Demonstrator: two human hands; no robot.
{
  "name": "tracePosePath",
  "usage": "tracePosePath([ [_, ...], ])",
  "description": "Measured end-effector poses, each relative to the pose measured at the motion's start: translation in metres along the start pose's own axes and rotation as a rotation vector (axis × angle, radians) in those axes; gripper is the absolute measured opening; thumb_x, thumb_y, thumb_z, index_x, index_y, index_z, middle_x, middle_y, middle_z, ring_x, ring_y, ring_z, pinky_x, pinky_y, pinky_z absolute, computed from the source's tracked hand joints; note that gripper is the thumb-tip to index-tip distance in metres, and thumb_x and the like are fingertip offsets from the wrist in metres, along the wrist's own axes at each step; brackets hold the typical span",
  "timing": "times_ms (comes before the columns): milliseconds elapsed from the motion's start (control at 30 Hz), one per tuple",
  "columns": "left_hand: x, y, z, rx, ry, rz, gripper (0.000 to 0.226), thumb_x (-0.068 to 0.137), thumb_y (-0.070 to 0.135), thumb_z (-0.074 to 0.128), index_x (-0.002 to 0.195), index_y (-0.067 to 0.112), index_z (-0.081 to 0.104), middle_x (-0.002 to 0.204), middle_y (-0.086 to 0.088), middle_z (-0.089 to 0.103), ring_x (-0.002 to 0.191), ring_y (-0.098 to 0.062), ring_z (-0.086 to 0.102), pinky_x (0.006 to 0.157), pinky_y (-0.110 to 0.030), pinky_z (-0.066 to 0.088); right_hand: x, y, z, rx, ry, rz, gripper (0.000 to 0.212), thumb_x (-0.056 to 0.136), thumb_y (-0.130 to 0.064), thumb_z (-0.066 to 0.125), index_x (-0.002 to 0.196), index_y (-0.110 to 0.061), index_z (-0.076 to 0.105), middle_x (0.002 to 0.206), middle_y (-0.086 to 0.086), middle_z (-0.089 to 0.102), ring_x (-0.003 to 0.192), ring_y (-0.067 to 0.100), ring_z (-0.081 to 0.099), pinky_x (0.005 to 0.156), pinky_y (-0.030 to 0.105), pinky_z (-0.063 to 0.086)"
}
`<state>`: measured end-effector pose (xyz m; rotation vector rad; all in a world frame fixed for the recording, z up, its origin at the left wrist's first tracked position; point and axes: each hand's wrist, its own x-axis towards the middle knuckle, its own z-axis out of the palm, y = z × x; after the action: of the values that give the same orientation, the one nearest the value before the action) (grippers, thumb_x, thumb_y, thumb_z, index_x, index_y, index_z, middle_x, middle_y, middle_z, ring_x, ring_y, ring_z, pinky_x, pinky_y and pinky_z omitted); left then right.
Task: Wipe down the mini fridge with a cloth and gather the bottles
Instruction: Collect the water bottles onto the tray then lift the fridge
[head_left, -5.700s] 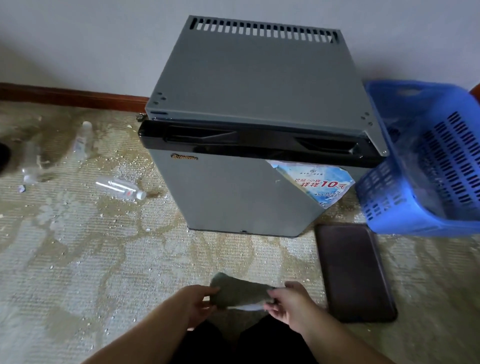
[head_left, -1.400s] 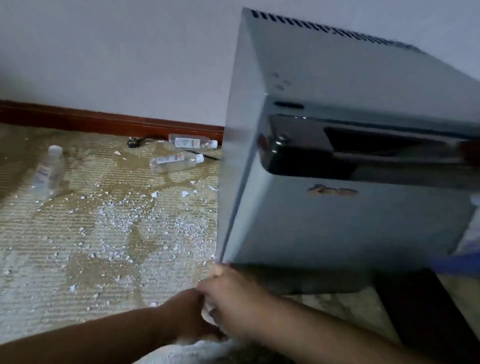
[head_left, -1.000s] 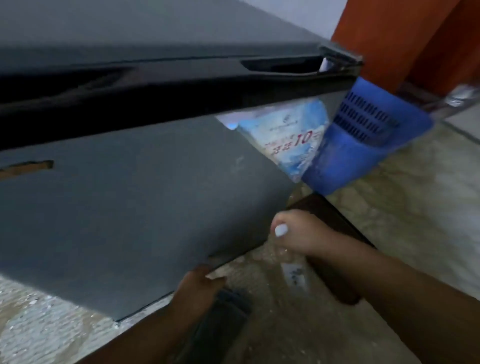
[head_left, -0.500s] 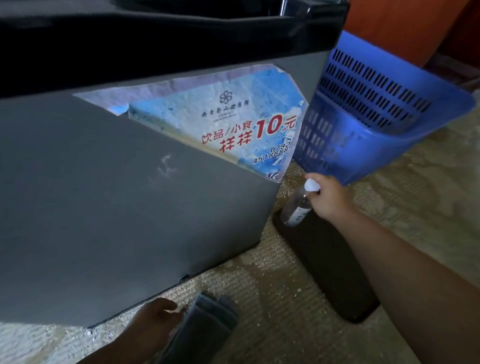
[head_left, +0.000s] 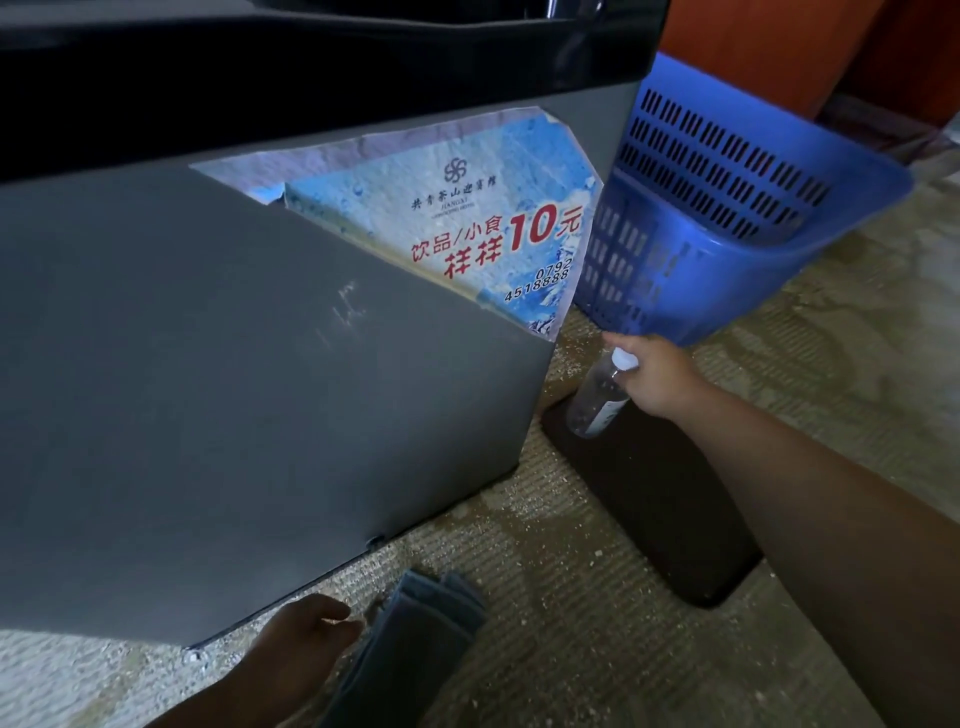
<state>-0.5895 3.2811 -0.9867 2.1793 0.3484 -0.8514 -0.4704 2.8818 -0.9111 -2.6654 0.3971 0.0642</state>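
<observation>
Gritty carpet (head_left: 597, 597); right hand (head_left: 657, 376) grips bottle (head_left: 597, 400).

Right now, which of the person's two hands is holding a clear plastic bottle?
The right hand: it grips the clear plastic bottle near its white cap, beside the blue slotted basket. The left hand rests by the folded grey cloth.

The right hand (head_left: 657, 379), which was pinching the cloth (head_left: 415, 639) with the left moments ago, is now closing around a small clear bottle (head_left: 597, 397) over the dark mat (head_left: 654, 499), while the left hand (head_left: 306, 642) is resting beside the cloth lying on the carpet (head_left: 571, 623)
</observation>
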Motion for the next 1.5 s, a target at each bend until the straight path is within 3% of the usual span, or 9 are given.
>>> tracePosePath([
  [667,0.007,-0.012,-0.014,-0.029,0.036,0.033,0.011,0.078,0.012,0.072,0.074,0.016,0.062,0.078,-0.012,0.067,0.062,-0.027,0.063,0.064,-0.027,0.045,-0.015,0.004,0.003,-0.176,-0.026,0.073,0.082,0.089,-0.018,0.056,0.148,-0.044,0.006,0.157,0.014,0.011,0.145,0.033,0.015,0.112,0.038,0.027],
  [833,0.008,-0.013,-0.016,0.027,0.028,0.044,0.011,0.077,0.018,0.074,0.075,0.018,0.063,0.078,-0.009,0.068,0.066,-0.027,0.066,0.07,-0.03,0.05,-0.046,-0.014,0.003,-0.35,0.3,-0.03,0.077,0.076,-0.036,0.066,0.145,-0.03,0.032,0.154,0.019,0.023,0.145,0.034,0.01,0.115,0.053,0.011],
  [933,0.002,-0.02,-0.025,0.172,-0.075,0.066,0.013,0.077,0.028,0.073,0.071,0.024,0.062,0.08,0.003,0.065,0.064,-0.008,0.061,0.067,-0.023,0.048,-0.081,-0.038,0.025,-0.317,0.387,-0.274,0.042,0.067,-0.034,0.065,0.101,-0.011,0.063,0.12,0.018,0.057,0.12,0.037,0.048,0.106,0.058,0.027],
  [1067,-0.018,-0.033,-0.054,0.267,-0.123,-0.002,0.025,0.071,0.033,0.073,0.06,0.021,0.054,0.096,-0.007,0.061,0.076,-0.009,0.058,0.078,-0.019,0.048,-0.146,-0.063,0.09,-0.321,0.004,-0.478,0.025,0.054,-0.046,0.064,0.064,-0.023,0.061,0.07,-0.002,0.059,0.074,0.021,0.061,0.087,0.045,0.048],
  [1200,-0.043,-0.051,-0.09,0.619,-0.089,-0.114,0.031,0.088,0.046,0.052,0.11,0.024,0.057,0.123,0.0,0.056,0.113,-0.017,0.053,0.088,-0.021,0.041,-0.188,-0.092,0.132,-0.473,-0.351,-0.699,0.031,0.029,-0.05,0.077,0.044,-0.026,0.066,0.05,-0.01,0.063,0.059,0.011,0.063,0.06,0.017,0.047],
  [1300,-0.043,-0.067,-0.13,0.727,-0.01,-0.095,0.041,0.09,0.042,0.05,0.124,0.018,0.051,0.126,-0.003,0.057,0.116,-0.02,0.052,0.092,-0.025,0.041,-0.196,-0.133,0.142,-0.514,-0.412,-0.792,0.031,0.033,-0.076,0.06,0.041,-0.046,0.06,0.046,-0.03,0.056,0.046,-0.016,0.054,0.079,-0.004,0.03],
  [1367,-0.044,-0.09,-0.161,0.776,0.039,-0.09,0.042,0.091,0.038,0.05,0.127,0.016,0.049,0.126,-0.005,0.059,0.117,-0.021,0.053,0.092,-0.026,0.041,-0.198,-0.177,0.134,-0.529,-0.482,-0.862,0.018,0.059,-0.06,0.058,0.07,-0.047,0.066,0.074,-0.029,0.064,0.071,-0.012,0.061,0.094,0.007,0.033],
  [1433,-0.053,-0.117,-0.195,0.834,0.057,-0.101,0.043,0.092,0.037,0.05,0.13,0.016,0.047,0.13,-0.007,0.056,0.121,-0.023,0.05,0.094,-0.027,0.04,-0.201,-0.222,0.135,-0.545,-0.678,-0.941,0.037,0.074,-0.044,0.053,0.11,-0.037,0.061,0.117,-0.012,0.06,0.109,0.003,0.057,0.095,0.024,0.044],
  [1500,-0.061,-0.146,-0.24,0.831,0.102,-0.101,0.044,0.091,0.039,0.051,0.129,0.018,0.048,0.133,-0.007,0.053,0.122,-0.023,0.049,0.096,-0.028,0.039,-0.214,-0.264,0.149,-0.467,-0.78,-1.009,0.037,0.087,-0.039,0.044,0.122,-0.027,0.051,0.127,-0.003,0.047,0.124,0.01,0.044,0.097,0.027,0.038],
])
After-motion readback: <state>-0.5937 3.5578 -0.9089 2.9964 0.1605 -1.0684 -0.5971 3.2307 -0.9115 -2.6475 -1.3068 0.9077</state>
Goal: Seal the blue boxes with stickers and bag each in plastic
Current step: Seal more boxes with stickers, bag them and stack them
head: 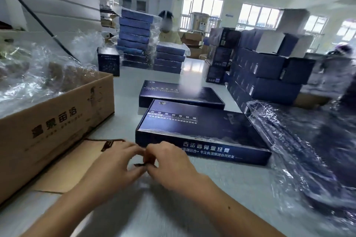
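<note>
Between the two hands, a small dark sticker (143, 164) is pinched by the fingertips of the left hand (113, 169) and the right hand (170, 161). Peeled carelessly, it could curl and stick to itself or to skin. It sits just short of the near blue box (202, 131), not touching it.

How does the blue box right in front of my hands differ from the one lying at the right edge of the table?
The near blue box is bare, its white print readable; the bagged box is inside crinkled, shiny clear plastic. The near blue box lies broadside to you; the bagged box runs diagonally toward you and looks blurred. Both are flat, dark blue and lie on the grey table.
</note>
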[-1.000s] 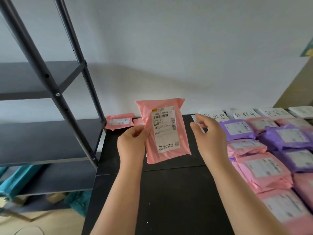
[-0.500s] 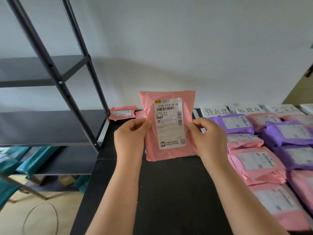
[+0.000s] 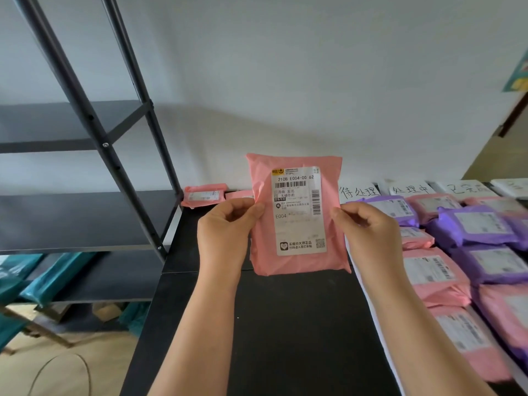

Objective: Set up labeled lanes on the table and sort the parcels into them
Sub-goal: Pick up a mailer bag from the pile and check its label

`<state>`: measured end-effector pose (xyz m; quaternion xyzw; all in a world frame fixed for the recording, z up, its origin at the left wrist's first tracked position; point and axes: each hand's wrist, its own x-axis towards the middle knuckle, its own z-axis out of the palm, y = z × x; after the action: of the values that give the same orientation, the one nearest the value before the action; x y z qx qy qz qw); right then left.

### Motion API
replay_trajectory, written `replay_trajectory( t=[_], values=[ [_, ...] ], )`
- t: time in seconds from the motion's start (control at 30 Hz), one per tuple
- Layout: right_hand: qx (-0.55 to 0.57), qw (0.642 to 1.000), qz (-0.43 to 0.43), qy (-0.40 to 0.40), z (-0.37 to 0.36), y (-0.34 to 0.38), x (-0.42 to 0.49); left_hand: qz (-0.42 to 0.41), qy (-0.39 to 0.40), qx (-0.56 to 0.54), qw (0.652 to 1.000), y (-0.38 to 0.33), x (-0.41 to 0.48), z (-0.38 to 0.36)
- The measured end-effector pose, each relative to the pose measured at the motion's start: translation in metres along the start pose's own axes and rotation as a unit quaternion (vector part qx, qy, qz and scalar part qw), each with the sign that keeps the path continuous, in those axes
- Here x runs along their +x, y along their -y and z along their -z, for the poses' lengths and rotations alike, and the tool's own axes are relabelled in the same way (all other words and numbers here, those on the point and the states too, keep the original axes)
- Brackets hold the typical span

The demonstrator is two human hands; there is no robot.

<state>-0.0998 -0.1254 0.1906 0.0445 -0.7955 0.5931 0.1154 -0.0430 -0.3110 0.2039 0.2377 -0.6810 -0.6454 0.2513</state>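
Right hand [image 3: 368, 232] now pinches the pink parcel [image 3: 298, 215].

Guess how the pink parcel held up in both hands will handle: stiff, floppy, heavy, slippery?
Probably soft but not limp: the pink parcel stands upright though the left hand and right hand only pinch its side edges. Likely light, since fingertip pinches carry it. Its wrinkled plastic film looks smooth, so it may slip in a loose grip.

Your parcel [image 3: 261, 252] is pink with a white, black-barcoded label [image 3: 298, 224]. Your table [image 3: 300, 338] is black; the sorted parcels [image 3: 480, 227] are pink and purple; white signs [image 3: 358, 191] carry black handwriting.
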Motion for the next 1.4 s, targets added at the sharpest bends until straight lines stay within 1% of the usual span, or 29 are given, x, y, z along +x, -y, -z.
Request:
replay_trajectory(
  t=[0.3,0.47,0.53,0.63,0.73,0.87,0.97,1.1,1.3,1.4],
  values=[
    [0.005,1.000,-0.011,-0.022,-0.015,0.022,-0.015,-0.014,0.050,-0.001,0.999,-0.012,0.006,0.024],
    [0.040,0.998,-0.009,-0.047,-0.018,0.038,-0.019,-0.029,0.066,-0.016,0.997,-0.023,0.003,0.034],
    [0.024,0.998,0.012,-0.056,-0.016,0.044,-0.022,-0.034,0.081,-0.025,0.996,-0.028,0.000,0.038],
    [-0.008,0.995,0.071,-0.063,-0.012,0.054,-0.030,-0.040,0.097,-0.047,0.993,-0.039,-0.007,0.044],
    [-0.010,0.992,0.104,-0.072,-0.007,0.065,-0.039,-0.051,0.096,-0.065,0.992,-0.048,-0.015,0.046],
    [0.009,0.988,0.113,-0.100,-0.003,0.079,-0.049,-0.060,0.077,-0.085,0.992,-0.056,-0.023,0.048],
    [0.027,0.988,0.111,-0.104,-0.001,0.085,-0.056,-0.062,0.081,-0.101,0.990,-0.059,-0.025,0.051],
    [0.021,0.988,0.110,-0.107,-0.002,0.088,-0.060,-0.065,0.085,-0.113,0.988,-0.060,-0.026,0.053],
    [0.024,0.982,0.127,-0.135,-0.002,0.085,-0.058,-0.072,0.109,-0.094,0.987,-0.057,-0.025,0.054],
    [0.019,0.978,0.133,-0.157,-0.002,0.083,-0.057,-0.093,0.136,-0.049,0.985,-0.053,-0.023,0.055]
  ],
)
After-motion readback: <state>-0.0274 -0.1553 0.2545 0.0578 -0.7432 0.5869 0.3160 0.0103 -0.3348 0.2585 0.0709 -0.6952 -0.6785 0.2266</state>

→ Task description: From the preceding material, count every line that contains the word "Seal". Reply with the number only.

→ Your response: 2